EXERCISE DETAILS: Your answer must be an exact copy of the listing, with the images left out.

═══ DATA SECTION ═══

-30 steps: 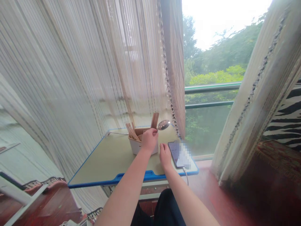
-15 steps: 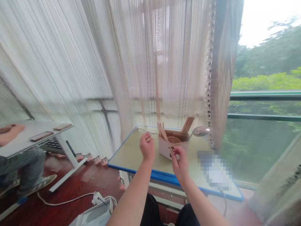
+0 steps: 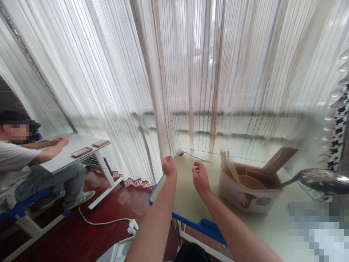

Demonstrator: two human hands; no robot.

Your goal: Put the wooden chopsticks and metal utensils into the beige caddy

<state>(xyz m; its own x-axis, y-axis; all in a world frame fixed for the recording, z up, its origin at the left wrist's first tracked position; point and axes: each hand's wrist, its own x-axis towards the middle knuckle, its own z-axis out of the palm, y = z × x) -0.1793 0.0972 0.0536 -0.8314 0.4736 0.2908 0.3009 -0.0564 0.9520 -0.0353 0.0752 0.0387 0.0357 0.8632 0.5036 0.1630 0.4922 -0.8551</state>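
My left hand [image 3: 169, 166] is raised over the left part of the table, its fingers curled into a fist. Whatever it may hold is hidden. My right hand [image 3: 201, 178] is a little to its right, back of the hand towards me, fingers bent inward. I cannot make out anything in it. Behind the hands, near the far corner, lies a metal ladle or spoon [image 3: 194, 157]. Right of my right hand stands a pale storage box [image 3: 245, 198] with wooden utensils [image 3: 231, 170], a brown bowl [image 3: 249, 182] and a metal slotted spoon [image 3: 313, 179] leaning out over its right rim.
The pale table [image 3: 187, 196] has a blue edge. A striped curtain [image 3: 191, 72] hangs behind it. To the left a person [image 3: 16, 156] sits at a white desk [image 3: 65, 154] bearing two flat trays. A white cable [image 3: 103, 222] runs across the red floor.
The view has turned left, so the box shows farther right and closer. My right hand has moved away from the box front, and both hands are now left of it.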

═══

SOLUTION TO THE EXERCISE:
-30 steps: 
-15 steps: 
+0 steps: 

Demonstrator: two human hands; no robot.

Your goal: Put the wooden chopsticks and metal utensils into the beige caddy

<state>(xyz m; its own x-axis, y-axis; all in a world frame fixed for the recording, z up, its origin at the left wrist's first tracked position; point and axes: each hand's wrist, its own x-axis towards the middle knuckle, its own z-axis out of the palm, y = z × x) -0.1793 0.0972 0.0536 -0.8314 0.4736 0.2908 0.3009 -0.0564 0.9520 -0.0353 0.0752 0.0387 0.0357 0.8632 0.5036 0.1630 0.4922 -0.8551</state>
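My left hand [image 3: 169, 166] is raised over the left part of the table, its fingers curled into a fist. Whatever it may hold is hidden. My right hand [image 3: 201, 178] is a little to its right, back of the hand towards me, fingers bent inward. I cannot make out anything in it. Behind the hands, near the far corner, lies a metal ladle or spoon [image 3: 194, 157]. Right of my right hand stands a pale storage box [image 3: 245, 198] with wooden utensils [image 3: 231, 170], a brown bowl [image 3: 249, 182] and a metal slotted spoon [image 3: 313, 179] leaning out over its right rim.
The pale table [image 3: 187, 196] has a blue edge. A striped curtain [image 3: 191, 72] hangs behind it. To the left a person [image 3: 16, 156] sits at a white desk [image 3: 65, 154] bearing two flat trays. A white cable [image 3: 103, 222] runs across the red floor.
The view has turned left, so the box shows farther right and closer. My right hand has moved away from the box front, and both hands are now left of it.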

This exercise requires no further work.